Abdul Qudoos Bizinjo, deputy speaker of Baluchistan's parliament, told Dunya TV there were reports of "heavy losses" in Awaran. Damage to the mobile phone network was hampering communications in the area, he said.

Awaran district has an estimated population of around 300,000, scattered over an area of more than 21,000 square kilometres.

A new island appeared after the quake close to the coastline of Gwadar, officials said.

"The island, which is up to 100 feet high and 200 feet wide, surfaced after the earthquake hit parts of Baluchistan," senior local administration official Tufail Baluch told AFP.

He said a similar island had appeared at the same place in the sea about 60 years ago but disappeared after some time.

Tremors felt in Dubai

Tremors were felt as far away as the Indian capital and even Dubai in the Gulf, while people in the Indian city of Ahmedabad near the border with Pakistan ran into the streets in panic.

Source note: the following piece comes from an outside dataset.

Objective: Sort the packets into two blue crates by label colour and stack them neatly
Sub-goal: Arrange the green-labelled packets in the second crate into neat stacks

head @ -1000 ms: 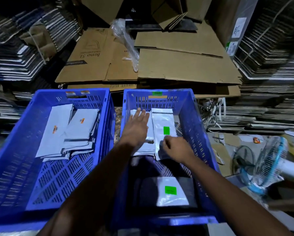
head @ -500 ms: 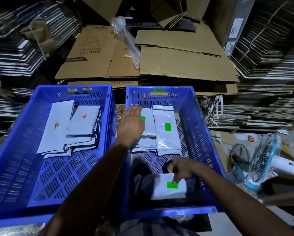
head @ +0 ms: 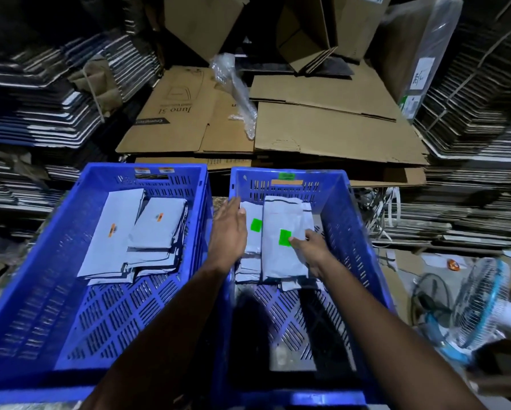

Office workers in Pakistan's largest city Karachi rushed out of their buildings.

"Whenever I feel jolts it reminds me of the 2005 earthquake in Kashmir," said Amjad Ali, 45, an IT official standing in the street.

The 7.6 magnitude quake in 2005 centred in Kashmir killed at least 73,000 people and left several million homeless in one of the worst natural disasters to hit Pakistan.

In April a 7.8-magnitude quake in southeast Iran, close to the border with Baluchistan, killed 41 people and affected more than 12,000 on the Pakistan side of the border.

The Red Crescent in Tehran reported no damage from the latest quake.

Baluchistan, Pakistan's largest but least populous province, is believed to have substantial gas and oil reserves, but it is violent and unstable.

It is a flashpoint for growing violence against minority Shiite Muslims and has suffered attacks blamed on Taliban militants.

It also suffers from an ongoing separatist insurgency which began in 2004 when Baluch rebels rose up to demand a greater share of profits from the province's mineral resources.